* _Problem description_:
Every line of the data below is to be retyped exactly.
* * * *
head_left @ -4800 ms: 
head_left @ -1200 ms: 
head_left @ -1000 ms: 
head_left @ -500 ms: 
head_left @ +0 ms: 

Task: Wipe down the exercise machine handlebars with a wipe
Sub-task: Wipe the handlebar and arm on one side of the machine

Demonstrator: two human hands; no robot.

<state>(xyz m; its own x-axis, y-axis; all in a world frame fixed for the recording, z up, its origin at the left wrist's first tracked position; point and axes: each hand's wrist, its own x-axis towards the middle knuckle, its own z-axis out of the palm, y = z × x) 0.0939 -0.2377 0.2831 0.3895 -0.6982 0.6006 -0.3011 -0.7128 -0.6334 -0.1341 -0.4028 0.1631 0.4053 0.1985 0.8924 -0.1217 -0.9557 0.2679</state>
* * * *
* _Reply to the exercise_:
head_left @ -4800 ms: 
head_left @ -1200 ms: 
head_left @ -1000 ms: 
head_left @ -500 ms: 
head_left @ +0 ms: 

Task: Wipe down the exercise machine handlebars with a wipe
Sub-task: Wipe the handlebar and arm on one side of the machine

Demonstrator: two human hands; no robot.

<state>(xyz m; its own x-axis, y-axis; all in a world frame fixed for the recording, z up, its origin at the left wrist's first tracked position; point and axes: each hand's wrist, its own x-axis towards the middle knuckle, its own z-axis out of the palm, y = z × x) 0.0939 -0.2377 0.2831 0.3895 -0.6982 0.6006 -0.3011 -0.7128 -0.6334 -0.1341 -0.4028 0.1631 0.4053 0.1985 0.8924 -0.1217 -0.9557 0.2679</state>

No part of the exercise remains open.